Freiberger also remembers that day well.
"Jobs was angry at me," said Freiberger in an interview with Motherboard. "But he did calm down about it. We eventually had a nice relationship and spoke at length many times. But at the time, we were all winging it a bit, and so was he. He wasn't used to dealing with journalists, and he didn't like it."
"Jobs later became a whole lot more sophisticated," Freiberger said. "He became someone who was very adept at dealing with the press and controlling the public image of both himself and Apple."

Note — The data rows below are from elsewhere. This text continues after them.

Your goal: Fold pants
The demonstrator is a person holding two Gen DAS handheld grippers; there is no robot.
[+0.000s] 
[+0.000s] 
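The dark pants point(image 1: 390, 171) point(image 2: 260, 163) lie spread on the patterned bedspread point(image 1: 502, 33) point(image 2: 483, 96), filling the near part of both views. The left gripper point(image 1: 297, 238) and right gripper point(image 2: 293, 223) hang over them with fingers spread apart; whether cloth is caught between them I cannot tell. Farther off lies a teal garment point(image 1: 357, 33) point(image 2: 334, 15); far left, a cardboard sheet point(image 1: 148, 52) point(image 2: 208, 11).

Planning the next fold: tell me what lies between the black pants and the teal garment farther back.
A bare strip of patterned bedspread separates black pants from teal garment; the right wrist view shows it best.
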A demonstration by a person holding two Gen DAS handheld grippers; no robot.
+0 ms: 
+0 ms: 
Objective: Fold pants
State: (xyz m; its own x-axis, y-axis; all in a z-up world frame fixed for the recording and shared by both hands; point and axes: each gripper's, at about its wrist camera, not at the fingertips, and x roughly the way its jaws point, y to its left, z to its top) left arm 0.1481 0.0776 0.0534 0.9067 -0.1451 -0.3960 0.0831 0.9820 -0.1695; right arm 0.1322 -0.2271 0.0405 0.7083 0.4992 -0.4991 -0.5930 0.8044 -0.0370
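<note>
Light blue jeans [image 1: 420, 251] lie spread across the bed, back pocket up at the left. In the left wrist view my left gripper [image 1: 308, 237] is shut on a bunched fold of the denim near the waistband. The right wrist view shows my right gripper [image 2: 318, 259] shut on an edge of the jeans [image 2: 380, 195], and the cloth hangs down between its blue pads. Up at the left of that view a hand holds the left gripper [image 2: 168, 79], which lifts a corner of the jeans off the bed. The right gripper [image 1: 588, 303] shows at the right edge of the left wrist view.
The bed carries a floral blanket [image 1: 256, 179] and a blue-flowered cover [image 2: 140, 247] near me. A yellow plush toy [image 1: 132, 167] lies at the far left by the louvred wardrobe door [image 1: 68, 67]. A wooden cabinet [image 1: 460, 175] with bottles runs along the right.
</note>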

This early, awkward interaction between Jobs and a journalist illustrates the comparative insularity of the modern tech industry. It's a strange irony for an industry that prides itself on lack of communication barriers.
"There were very few big companies in the field back then," said Freiberger. "And there were very few sophisticated public relations organizations controlling access to companies. We could pick up the phone and call the president of a company. And, we also might hear from the president of the company. As I said before, Steve Jobs contacted me. On another occasion, Bill Gates contacted me, because he wasn't happy with an article I'd written. And Apple and Microsoft were two of the bigger companies back in those days. Imagine how easy it would have been to talk to any senior executive of almost any company back then."
Today, tech journalism is in a dramatically different field than it was 30 years ago. Print is dying. Digital is thriving. And much of digital journalism—both its packaging and its delivery—is visually intensive, collaborative, and interactive. Markoff is torn by the rise in these current trends.
"Has something been lost in the transition from print?" asked Markoff. "I go back and forth on that. Technology is still changing, and is still not stable. So [the relay of information] might be chaotic for some time. You walk down any city street, and people are staring at the palm of their hand, which is where everyone is getting their information. I can't believe that's the last step for user interface."
"I have no idea what it will be," said Markoff, "but I'm convinced that the way we consume information will move beyond that."